Recensioni

Neozelandese classe 1990, subito acclamato in patria, Marlon Williams si afferma tra gli esordienti da ricordare in questo 2016, sia in sento lato sia a maggior ragione all’interno dell’area in cui si muove, quella della tradizione vieppiù acustica ma aperta a innumerevoli deviazioni. Il primo passo da solista del giovane songwriter, infatti, fa da una parte tesoro del proprio background – la cultura Maori, l’esercizio vocale nel coro di una chiesa, l’esperienza nella band The Unfaithful Ways, la collaborazione con Delaney Davidson… – ma dall’altra tende a rendere più dinamica la materia folk, country e bluegrass senza pregiudizi di sorta. Per mandare in porto un’operazione simile, il nome è quello giusto: l’altra Williams ben più nota e storicizzata, Lucinda, se lo è già visto aprire alcuni concerti per lei, in una sorta di simbolico passaggio di testimone.

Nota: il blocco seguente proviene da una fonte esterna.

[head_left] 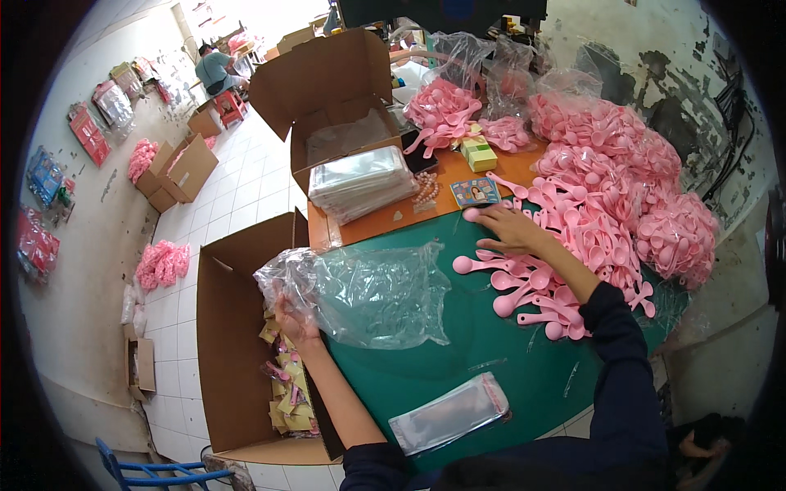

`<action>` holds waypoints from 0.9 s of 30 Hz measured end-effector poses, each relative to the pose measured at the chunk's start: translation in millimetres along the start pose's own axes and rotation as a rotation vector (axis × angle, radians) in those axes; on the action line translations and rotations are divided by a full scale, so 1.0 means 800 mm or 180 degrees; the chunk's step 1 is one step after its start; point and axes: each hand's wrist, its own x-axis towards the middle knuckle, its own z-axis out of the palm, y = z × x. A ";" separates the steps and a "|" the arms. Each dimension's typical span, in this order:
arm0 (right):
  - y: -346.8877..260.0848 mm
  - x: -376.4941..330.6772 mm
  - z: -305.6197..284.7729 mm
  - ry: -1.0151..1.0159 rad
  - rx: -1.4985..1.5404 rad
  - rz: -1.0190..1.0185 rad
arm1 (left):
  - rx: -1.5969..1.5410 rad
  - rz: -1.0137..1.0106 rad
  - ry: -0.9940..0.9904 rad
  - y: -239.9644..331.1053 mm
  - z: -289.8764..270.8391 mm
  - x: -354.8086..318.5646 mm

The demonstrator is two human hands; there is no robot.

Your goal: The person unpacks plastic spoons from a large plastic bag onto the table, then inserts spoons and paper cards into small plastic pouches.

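Note:
My left hand [296, 321] is closed on the gathered end of a large clear plastic bag [385, 290], over the edge of an open carton. The rest of the bag lies flat and wrinkled on the green mat. My right hand [512, 231] reaches palm down to the near side of a loose heap of pink measuring spoons [589, 241], its fingers stretched and apart. A round pink spoon end [472, 214] lies at its fingertips; whether they touch it I cannot tell. Just beyond sits a small colourful printed box or card [476, 193].
At left the tall carton [237, 327] holds yellow-carded pink pieces [288, 393]. Clear sleeves [450, 413] lie near me, with a thicker stack [360, 182] beyond. Bulging bags of pink spoons [675, 237] line the right. A person [215, 69] sits far off by cartons.

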 end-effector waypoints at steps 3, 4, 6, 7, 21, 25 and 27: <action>-0.002 -0.024 -0.030 -0.1017 -0.0377 0.0715 | -0.0042 0.0158 0.0388 -0.001 0.018 -0.006; -0.006 -0.039 -0.037 -0.0849 -0.0676 0.0884 | -0.0044 0.0144 0.0382 -0.003 0.024 -0.008; -0.033 -0.045 -0.055 -0.0428 -0.0033 0.0464 | 0.0032 0.0267 0.0476 -0.003 0.026 -0.012; -0.055 -0.049 -0.057 -0.0162 0.0217 0.0197 | 0.0047 0.0255 0.0489 0.001 0.021 -0.009; -0.116 -0.111 -0.043 -0.0544 -0.1706 0.0367 | 0.0121 0.1025 0.0802 0.068 0.122 -0.027; -0.156 -0.099 -0.085 0.0336 0.1292 0.0288 | 0.0228 0.0678 0.0788 0.008 0.193 -0.057; -0.156 -0.096 -0.097 0.0916 0.2890 0.0519 | 0.0269 0.0068 0.0046 -0.055 0.215 -0.079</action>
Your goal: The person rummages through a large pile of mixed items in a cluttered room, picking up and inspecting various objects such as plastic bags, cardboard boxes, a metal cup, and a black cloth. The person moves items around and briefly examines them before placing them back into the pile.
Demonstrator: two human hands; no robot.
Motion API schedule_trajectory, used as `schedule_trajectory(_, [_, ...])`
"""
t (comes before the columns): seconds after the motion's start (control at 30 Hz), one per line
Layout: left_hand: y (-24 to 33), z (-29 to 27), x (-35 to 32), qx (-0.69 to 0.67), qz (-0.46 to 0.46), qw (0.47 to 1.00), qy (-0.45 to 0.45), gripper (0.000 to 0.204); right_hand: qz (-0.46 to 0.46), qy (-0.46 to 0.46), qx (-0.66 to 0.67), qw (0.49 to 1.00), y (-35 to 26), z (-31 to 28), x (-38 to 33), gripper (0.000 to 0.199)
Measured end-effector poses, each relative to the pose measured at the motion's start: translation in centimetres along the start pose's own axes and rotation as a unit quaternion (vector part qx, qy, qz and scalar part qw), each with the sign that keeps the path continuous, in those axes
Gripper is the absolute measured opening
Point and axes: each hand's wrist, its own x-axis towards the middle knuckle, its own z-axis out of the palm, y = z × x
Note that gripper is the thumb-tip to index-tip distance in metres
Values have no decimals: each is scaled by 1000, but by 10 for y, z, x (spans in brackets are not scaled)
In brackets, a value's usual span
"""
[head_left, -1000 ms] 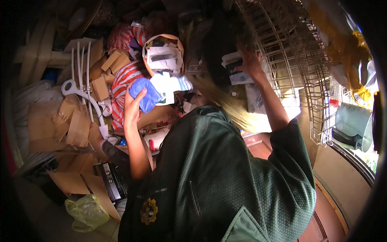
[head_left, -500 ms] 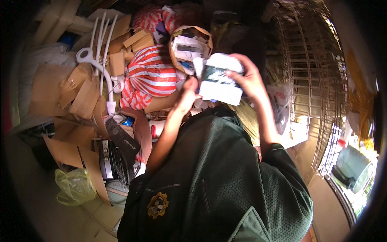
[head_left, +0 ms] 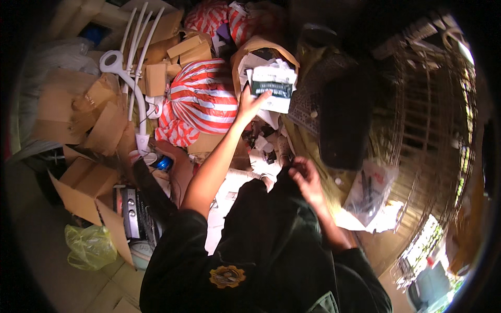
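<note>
My left hand (head_left: 251, 102) reaches out and holds a small white and dark green box (head_left: 272, 88) at the mouth of a brown paper bag (head_left: 245, 55) stuffed with white papers. Close to my dark green shirt (head_left: 271, 250), my right hand (head_left: 308, 180) hangs with its fingers loosely curled and nothing visible in it. Scraps of white paper (head_left: 261, 156) lie between the two hands.
A red-and-white striped bag (head_left: 203, 99) bulges left of the paper bag. Cardboard boxes (head_left: 94, 182), a white plastic frame (head_left: 130, 68), a black device (head_left: 133, 214) and a yellow-green plastic bag (head_left: 88, 245) crowd the left. A wire cage (head_left: 433, 120), a black block (head_left: 344, 120) and a clear plastic bag (head_left: 370, 188) lie right.
Both hands held the box near my chest half a second ago. My left hand has carried it out to the paper bag, and my right hand has let go and dropped toward my shirt.
</note>
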Motion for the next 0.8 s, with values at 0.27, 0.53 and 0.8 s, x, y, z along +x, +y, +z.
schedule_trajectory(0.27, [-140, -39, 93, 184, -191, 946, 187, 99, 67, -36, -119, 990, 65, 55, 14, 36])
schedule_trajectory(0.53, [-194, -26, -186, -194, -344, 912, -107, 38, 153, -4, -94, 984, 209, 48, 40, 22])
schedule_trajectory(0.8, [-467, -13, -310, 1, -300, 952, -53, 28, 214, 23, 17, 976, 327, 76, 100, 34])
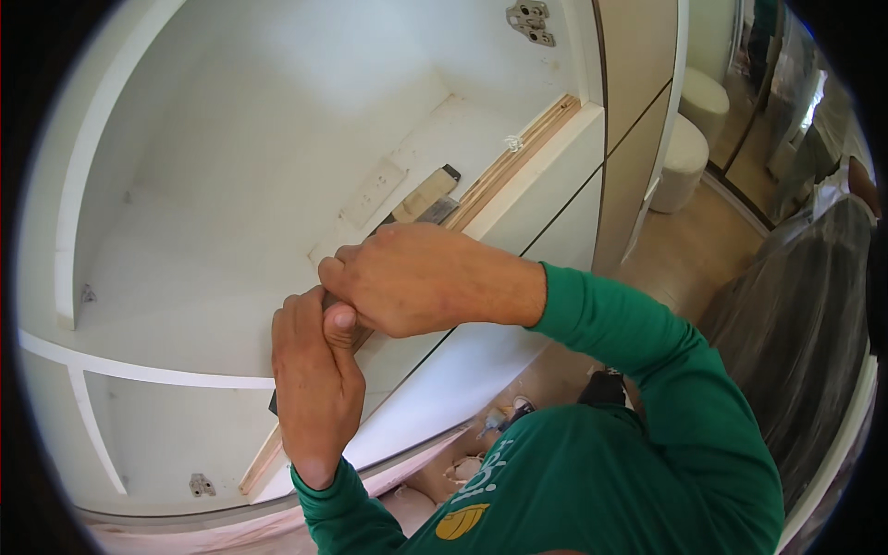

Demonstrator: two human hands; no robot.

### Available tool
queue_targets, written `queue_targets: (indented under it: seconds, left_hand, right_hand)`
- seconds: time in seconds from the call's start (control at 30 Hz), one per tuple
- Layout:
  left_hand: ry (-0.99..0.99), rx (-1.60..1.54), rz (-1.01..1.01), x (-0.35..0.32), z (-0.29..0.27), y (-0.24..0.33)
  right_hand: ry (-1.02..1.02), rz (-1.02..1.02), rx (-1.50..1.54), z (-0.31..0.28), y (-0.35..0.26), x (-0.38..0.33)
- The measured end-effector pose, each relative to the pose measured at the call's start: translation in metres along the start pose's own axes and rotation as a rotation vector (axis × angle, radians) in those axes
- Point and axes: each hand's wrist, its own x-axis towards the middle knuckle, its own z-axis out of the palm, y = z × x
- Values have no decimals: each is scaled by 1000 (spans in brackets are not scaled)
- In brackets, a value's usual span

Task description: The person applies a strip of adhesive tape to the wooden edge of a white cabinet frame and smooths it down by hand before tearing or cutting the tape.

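Note:
Along the cabinet's front edge, my right hand (407, 277) is closed, palm down, with its fingers curled beside my left thumb. My left hand (314, 388) is closed too, lower and to the left, its knuckles touching the right. Between them shows a sliver of something dark, mostly covered by the fingers. A dark corner (273, 402) sticks out left of my left hand; I cannot tell whether it belongs to the same thing. Beyond my right hand lies a beige tool with a black end (425, 196), partly hidden. Both hands are over a wooden strip (513, 157).
The white cabinet (250, 139) has metal hinges (530, 23) on its sides, a lower hinge (202, 485) and a divider (139, 367). A clear plastic piece (373, 192) lies inside. At right stand white round stools (680, 162) and a plastic-covered bulk (777, 305).

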Motion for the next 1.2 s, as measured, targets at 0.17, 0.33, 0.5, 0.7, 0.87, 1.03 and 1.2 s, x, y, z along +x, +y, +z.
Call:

Prodotti assieme al fido Ben Edwards, i nove brani di questo omonimo album sono appunto abbastanza eclettici (“Ogni canzone è un personaggio”), seppur risultando nell’insieme coesi. Di certo colpisce immediatamente la traccia che apre la scaletta, già estratta come singolo: la veloce Hello Miss Lonesome ha la forza coinvolgente dei piccoli classici e si potrebbe situare a metà strada tra i Mumford & Sons, se non fossero poi divenuti una giostra commerciale, e i Wall Of Voodoo più polverosi. After All rallenta il passo con elettriche Sixties e ritornello melodico in puro stile Beatles. Dark Child ha il tempo di partire intimista e crescere via via in intensità rock, un po’ come se Jeff Buckley avesse applicato il suo lirismo a una maggior classicità (si pensi pure a Sam Amidon). Il successivo episodio, I’m Lost Without You, è in realtà la rilettura di un pezzo composto da Teddy Randazzo e Billy Barberis, interpretato negli anni 60 da Bill Fury: pop con archi sontuosi, tastiere dreamy e piglio drammatico che farebbe stringere la mano a Roy Orbison e Richard Hawley. Anche la pacata Silent Passage e un’androgina When I Was A Young Girl non sono autografe: la prima è recuperata dall’unico disco di Bob Carpenter del 1974, la seconda è un traditional fatto proprio tra gli altri da Nina Simone e Feist (quasi sei minuti di reading sofferto, quasi dark gospel, quasi Antony Hegarty che si misura con l’immaginario di Johnny Cash).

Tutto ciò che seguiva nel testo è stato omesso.